Purtroppo però le diverse voci della maggioranza non sono d'accordo quasi su nulla. Si assottigliano così le speranze di approvare la legge entro i primi di settembre. O almeno di farlo "senza porre la fiducia", come avevano pronosticato con eccessivo ottimismo sia Berlusconi che Tremonti. I due, ormai separati in casa, devono fronteggiare in questi giorni almeno tre ostacoli enormi: il niet della Lega a nuovi interventi sulle pensioni, la fronda interna al Pdl capitanata dai guru antitasse Crosetto e Martino, la rivolta in armi degli Enti locali.

In questa situazione di stallo, il Cavaliere vorrebbe trovare il modo di abolire il contributo di solidarietà o, quantomeno, di ridimensionarlo. Un colpo di reni che consentirebbe al premier di recuperare parte della popolarità perduta con l'aumento delle tasse. Non solo. Si potrebbe sfruttare la situazione anche per riavvicinare alla casa del padre l'Udc. Da mesi il Pdl blandisce il partito di Casini e ora sta per giocare la carta decisiva. Quale? Il quoziente familiare, naturalmente. 

Si tratterebbe di rimodulare l'addizionale Irpef sui redditi più alti in funzione del numero di figli e di familiari a carico. Questa è finora l'unica misura contro cui nessuno ha protestato. Né dalla maggioranza, né dall'opposizione. Tanto più da quando il cardinale Angelo Bagnasco, presidente della Cei, ha ammonito sulla necessità di collocare la famiglia al centro della manovra.

Ora, il principio per cui chi ha più persone da mantenere dovrebbe pagare meno tasse è difficile da contraddire. Il problema è che la strada scelta per arrivare alla meta rischia di compromettere un altro principio ancor più fondamentale, quello della progressività delle imposte. Vediamo in che modo.
Per calcolare il quoziente familiare, la somma dei redditi viene divisa per il numero dei componenti della famiglia. Vale a dire: più figli ci sono, maggiore è la riduzione fiscale a cui si ha diritto.
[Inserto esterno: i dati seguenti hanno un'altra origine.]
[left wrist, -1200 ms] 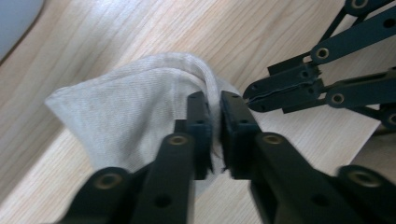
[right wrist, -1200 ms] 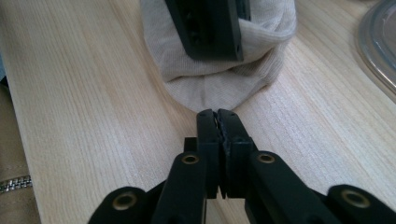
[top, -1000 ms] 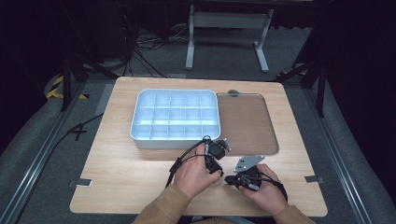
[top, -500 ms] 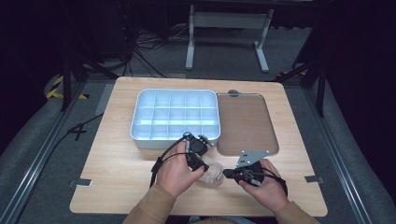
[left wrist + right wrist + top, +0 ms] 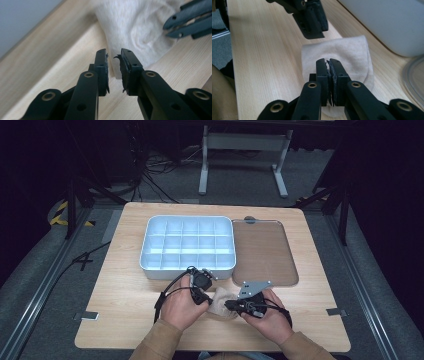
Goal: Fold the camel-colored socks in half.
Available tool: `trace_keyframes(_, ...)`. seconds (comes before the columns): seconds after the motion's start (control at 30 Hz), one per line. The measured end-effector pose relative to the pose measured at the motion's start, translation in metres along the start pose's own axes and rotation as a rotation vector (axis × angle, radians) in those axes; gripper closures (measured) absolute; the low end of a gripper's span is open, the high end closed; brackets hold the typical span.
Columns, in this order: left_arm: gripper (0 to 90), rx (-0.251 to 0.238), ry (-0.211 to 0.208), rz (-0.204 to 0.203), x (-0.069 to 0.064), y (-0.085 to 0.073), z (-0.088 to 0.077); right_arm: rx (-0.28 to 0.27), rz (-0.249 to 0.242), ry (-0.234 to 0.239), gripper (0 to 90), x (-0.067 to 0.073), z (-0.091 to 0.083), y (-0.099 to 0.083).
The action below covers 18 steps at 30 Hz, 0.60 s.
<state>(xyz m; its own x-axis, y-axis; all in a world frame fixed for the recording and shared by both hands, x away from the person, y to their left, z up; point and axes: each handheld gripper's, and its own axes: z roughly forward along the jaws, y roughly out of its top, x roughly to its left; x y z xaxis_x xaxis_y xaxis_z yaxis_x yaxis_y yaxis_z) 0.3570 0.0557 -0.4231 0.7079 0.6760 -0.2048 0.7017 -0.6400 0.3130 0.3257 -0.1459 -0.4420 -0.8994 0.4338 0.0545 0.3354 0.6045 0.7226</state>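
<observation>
A beige cloth (image 5: 220, 303) lies crumpled on the wooden table (image 5: 125, 305) between the two hands, just in front of the tray. My right gripper (image 5: 231, 305) comes at it from the right, and in the right gripper view its jaws (image 5: 328, 62) are shut on the near edge of the cloth (image 5: 352, 50). My left gripper (image 5: 204, 296) sits at the cloth's left side. Its jaws (image 5: 114, 53) have just been closing and stand a narrow gap apart, with the cloth's edge (image 5: 135, 27) just beyond the tips and no pad pressing on it. The right gripper (image 5: 168, 30) shows at the upper right of that view.
A white tray (image 5: 187, 267) with several empty compartments stands just behind the hands. A clear flat lid (image 5: 262, 250) lies to its right. The tray's wall (image 5: 387, 22) and the lid's rim (image 5: 414, 80) are close on the right gripper's far side.
My left gripper has moved left, away from the right one, and the beige cloth now shows between the two hands. The right hand has shifted slightly left.
</observation>
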Motion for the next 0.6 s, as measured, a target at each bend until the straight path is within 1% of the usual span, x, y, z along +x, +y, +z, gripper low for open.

Un'operazione aritmetica tutto sommato semplice, ma c'è un problema: lo stesso meccanismo di calcolo si applica a prescindere dalla ricchezza delle famiglie. Questo significa che, a parità del numero di figli a carico, i nuclei familiari con un reddito basso o medio-basso godranno di una riduzione inferiore rispetto a quella che viene concessa ai più ricchi.

Per capire meglio facciamo un esempio pratico, la calcolatrice non mente. Prendiamo a modello i parametri numerici utilizzati in Francia, dove il quoziente familiare è già realtà. Ci sono due coppie di sposini: Antonio e Maria Rossi, Giuseppe e Giulia Bianchi. I primi hanno un reddito complessivo di 60mila euro l'anno, i secondi invece sono più facoltosi, arrivano a 80mila.
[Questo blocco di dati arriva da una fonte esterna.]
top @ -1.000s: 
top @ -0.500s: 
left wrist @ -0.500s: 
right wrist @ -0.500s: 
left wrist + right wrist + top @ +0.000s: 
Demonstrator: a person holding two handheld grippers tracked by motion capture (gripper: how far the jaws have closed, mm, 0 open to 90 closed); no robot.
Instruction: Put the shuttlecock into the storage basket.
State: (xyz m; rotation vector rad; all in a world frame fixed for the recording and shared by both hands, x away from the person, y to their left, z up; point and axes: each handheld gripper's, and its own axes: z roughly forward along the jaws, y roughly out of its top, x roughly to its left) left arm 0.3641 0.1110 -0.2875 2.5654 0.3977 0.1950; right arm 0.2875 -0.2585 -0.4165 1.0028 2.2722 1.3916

Se nessuna delle due coppie ha figli, applicando i valori francesi per il calcolo dell'Irpef si ha questo risultato: i Rossi dovranno pagare 7.200 euro, i Bianchi 11.400 euro. Fin qui nulla di strano, i più ricchi pagano di più. I problemi arrivano insieme alla cicogna, che porta un figlio ad entrambe le coppie. Cambia la vita dei genitori e cambiano le tasse: l'imposta dei Rossi si riduce a 6.625 euro, quella dei Bianchi a 10.000 euro. A prima vista verrebbe da pensare che il criterio di equità sia comunque rispettato: i Bianchi continuano a sborsare più soldi dei Rossi. Ma non è così semplice.

Guardiamo meglio. La riduzione per i Rossi è di 575 euro (7.200 - 6.625), mentre quella per i Bianchi è di 1.400 euro (11.400 - 10.000). Risultato: chi guadagna di più risparmia più del doppio rispetto a chi guadagna di meno. C'è qualcosa che non va. Con questo non si vuol dire che sia sbagliato ridurre le tasse alle famiglie numerose. Semplicemente, bisognerebbe pensarci bene prima di introdurre un sistema di tassazione iniquo e socialmente sbagliato. Non è una misura da approvare con leggerezza, in un caldo weekend d'agosto.